* _Task statement_:
Each line of the data below from the one holding "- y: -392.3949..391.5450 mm" to the one holding "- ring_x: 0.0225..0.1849", inclusive, is to be reproduced exactly; no other line belongs in the answer.
─── Records shown ───
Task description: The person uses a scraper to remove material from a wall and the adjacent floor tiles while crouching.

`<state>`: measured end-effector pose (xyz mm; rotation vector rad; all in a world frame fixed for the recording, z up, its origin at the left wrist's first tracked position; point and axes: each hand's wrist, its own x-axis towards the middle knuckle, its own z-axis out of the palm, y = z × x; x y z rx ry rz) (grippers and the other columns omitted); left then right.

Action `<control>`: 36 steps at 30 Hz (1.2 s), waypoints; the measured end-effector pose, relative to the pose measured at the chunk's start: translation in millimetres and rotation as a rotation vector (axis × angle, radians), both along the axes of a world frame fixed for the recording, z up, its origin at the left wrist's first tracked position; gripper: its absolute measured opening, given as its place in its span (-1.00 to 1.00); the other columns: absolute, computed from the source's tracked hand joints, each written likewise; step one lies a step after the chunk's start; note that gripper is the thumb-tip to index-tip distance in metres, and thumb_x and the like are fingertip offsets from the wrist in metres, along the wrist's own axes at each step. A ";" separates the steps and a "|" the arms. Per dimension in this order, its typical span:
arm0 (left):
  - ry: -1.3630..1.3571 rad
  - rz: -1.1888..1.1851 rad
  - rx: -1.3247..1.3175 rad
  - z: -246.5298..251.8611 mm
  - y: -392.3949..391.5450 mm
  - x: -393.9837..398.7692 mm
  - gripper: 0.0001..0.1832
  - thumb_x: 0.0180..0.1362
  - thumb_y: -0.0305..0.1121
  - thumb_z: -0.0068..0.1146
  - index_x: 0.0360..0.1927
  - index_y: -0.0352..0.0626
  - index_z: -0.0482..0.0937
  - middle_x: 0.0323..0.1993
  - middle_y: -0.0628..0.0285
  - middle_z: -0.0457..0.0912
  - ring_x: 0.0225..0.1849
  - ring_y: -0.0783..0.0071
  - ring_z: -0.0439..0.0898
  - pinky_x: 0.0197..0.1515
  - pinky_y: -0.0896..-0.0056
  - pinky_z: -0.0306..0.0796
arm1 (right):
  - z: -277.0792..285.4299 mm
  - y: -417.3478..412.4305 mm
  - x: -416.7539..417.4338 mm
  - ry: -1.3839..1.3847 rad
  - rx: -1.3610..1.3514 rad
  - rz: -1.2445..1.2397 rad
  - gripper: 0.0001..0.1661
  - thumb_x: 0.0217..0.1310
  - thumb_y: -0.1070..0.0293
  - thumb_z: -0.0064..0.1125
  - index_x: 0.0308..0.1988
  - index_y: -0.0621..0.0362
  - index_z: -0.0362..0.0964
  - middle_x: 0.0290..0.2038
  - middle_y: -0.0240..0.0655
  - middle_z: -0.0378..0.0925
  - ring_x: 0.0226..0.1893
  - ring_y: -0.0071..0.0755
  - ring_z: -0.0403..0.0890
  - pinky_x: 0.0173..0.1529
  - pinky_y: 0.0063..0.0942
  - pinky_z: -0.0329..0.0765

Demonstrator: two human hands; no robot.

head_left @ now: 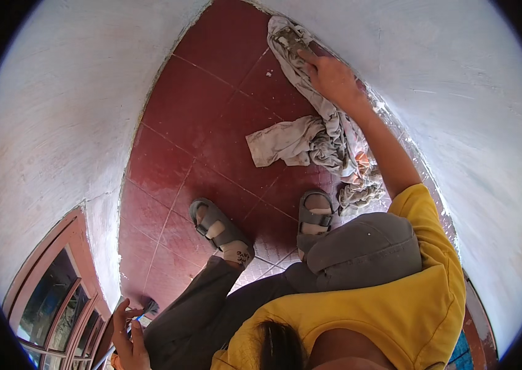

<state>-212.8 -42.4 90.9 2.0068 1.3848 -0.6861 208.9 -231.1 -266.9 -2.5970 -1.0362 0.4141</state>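
Note:
My right hand reaches to the foot of the right wall, its index finger on a flat, plaster-smeared tool. It looks like a scraper; its handle is hidden by the hand. Under the tool and hand lies a long, dirty, off-white cloth. It runs along the wall base and bunches up near my right foot, with an orange print on one part. At the lower left, my left hand is raised beside my left leg, fingers apart. A thin rod with a blue part passes close behind it; no grip on it shows.
White walls close in on both sides of the red tiled floor. Small white crumbs lie near the cloth. My sandalled feet stand on the tiles. A brown-framed window is at lower left, near a dark tuft.

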 end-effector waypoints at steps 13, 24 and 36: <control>-0.025 0.005 0.007 2.9 1.0 -12.9 -0.62 0.36 -0.23 -0.19 0.14 -0.22 0.36 -0.12 0.10 0.52 -0.04 0.30 0.46 0.07 0.34 0.25 | -2.2 4.5 -6.1 0.059 -0.122 -0.025 -0.52 0.23 0.29 -0.11 0.17 -0.19 0.28 -0.45 -0.03 0.55 -0.37 0.04 0.62 -0.31 -0.05 0.54; -0.002 -0.003 -0.009 5.0 2.7 -18.4 -0.60 0.36 -0.23 -0.18 0.16 -0.24 0.33 -0.11 0.08 0.53 -0.05 0.28 0.47 0.05 0.34 0.28 | 4.3 0.4 -3.2 0.040 -0.061 0.061 -0.62 0.24 0.24 -0.08 0.06 -0.17 0.42 -0.45 -0.03 0.55 -0.38 0.11 0.58 -0.32 -0.03 0.50; -0.003 0.058 -0.033 6.5 1.6 -11.0 -0.57 0.35 -0.20 -0.18 0.18 -0.25 0.31 -0.11 0.04 0.54 -0.07 0.26 0.49 0.03 0.32 0.30 | 74.2 -8.2 -57.3 0.160 -0.017 0.067 -0.59 0.26 0.23 -0.06 0.11 -0.18 0.39 -0.50 -0.06 0.53 -0.41 0.08 0.56 -0.34 -0.08 0.48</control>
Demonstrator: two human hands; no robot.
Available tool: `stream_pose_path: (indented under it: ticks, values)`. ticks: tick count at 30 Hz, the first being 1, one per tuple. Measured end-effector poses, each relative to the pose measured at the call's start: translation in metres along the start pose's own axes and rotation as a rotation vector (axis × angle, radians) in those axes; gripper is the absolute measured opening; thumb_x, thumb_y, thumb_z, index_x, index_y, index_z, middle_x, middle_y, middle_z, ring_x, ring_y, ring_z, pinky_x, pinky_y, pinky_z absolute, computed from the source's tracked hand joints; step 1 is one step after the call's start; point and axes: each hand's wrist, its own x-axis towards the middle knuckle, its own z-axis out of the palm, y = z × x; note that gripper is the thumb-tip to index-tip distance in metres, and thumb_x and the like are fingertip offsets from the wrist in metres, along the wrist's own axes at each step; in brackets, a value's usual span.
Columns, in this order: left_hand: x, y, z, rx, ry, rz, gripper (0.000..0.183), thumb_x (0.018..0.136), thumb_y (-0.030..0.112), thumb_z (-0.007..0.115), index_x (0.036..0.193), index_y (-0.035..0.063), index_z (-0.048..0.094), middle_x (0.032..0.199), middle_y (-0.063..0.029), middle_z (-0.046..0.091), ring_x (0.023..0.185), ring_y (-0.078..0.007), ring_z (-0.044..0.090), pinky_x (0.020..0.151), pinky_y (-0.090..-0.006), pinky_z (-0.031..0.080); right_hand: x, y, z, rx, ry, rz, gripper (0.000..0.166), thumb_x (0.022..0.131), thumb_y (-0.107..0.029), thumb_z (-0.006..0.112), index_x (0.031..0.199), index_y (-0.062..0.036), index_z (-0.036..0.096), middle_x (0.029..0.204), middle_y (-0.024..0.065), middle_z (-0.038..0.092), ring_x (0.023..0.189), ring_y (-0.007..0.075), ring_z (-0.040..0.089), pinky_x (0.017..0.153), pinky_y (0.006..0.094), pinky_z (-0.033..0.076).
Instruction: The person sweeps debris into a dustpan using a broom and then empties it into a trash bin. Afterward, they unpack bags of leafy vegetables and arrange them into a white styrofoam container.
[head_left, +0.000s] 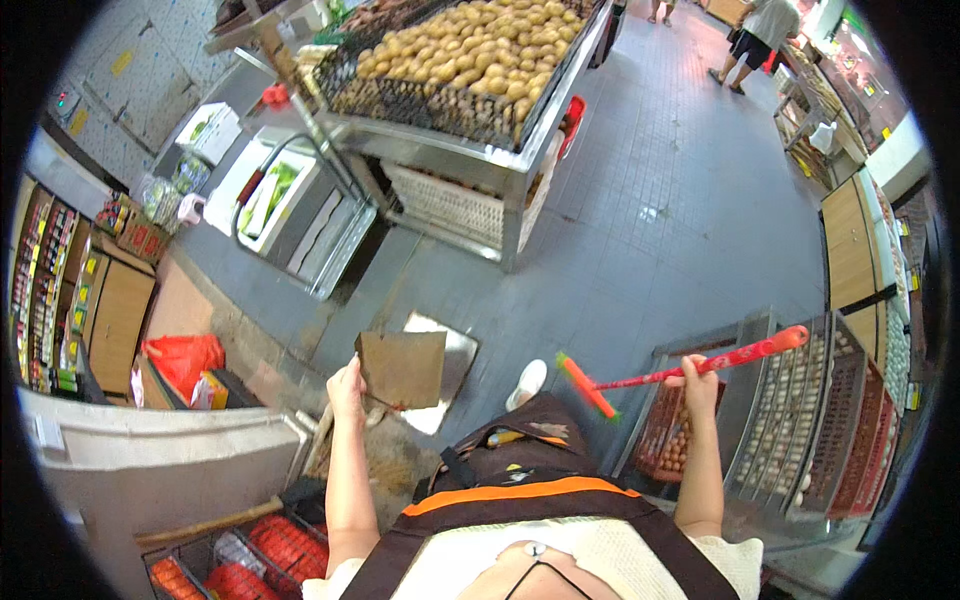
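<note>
In my left hand (346, 388) is the edge of a flat brown panel (405, 367), perhaps cardboard, held out over the floor. Behind it lies a pale, shiny square plate (459, 352) set on or in the floor. My right hand (697, 382) grips the red patterned handle of a broom (652, 377). The broom's orange head (589, 386), edged with green bristles, hangs to the right of my white shoe (529, 382). I wear a dark apron (517, 491) with an orange band.
Potatoes (480, 52) fill a black crate on a metal stand (517, 176) ahead. A flatbed trolley (330, 255) carries a white box (262, 199) of greens. Egg racks (787, 412) stand close on my right. Red net bags (289, 547) sit lower left. A person (765, 37) walks far off.
</note>
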Motion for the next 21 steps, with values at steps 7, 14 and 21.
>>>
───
* _Solution to the problem_:
  - y: -392.3949..391.5450 mm
  - x: -393.9837..398.7692 mm
  - gripper: 0.0001..0.1832
  - thumb_x: 0.0180..0.1362
  - thumb_y: -0.0305..0.1121
  - thumb_z: -0.0068..0.1146
  - index_x: 0.0360..0.1927
  - index_y: -0.0352..0.0626
  - index_z: -0.0482..0.0937
  - middle_x: 0.0323..0.1993
  - middle_y: -0.0628..0.0285
  - middle_z: -0.0457..0.0912
  - ring_x: 0.0225..0.1849

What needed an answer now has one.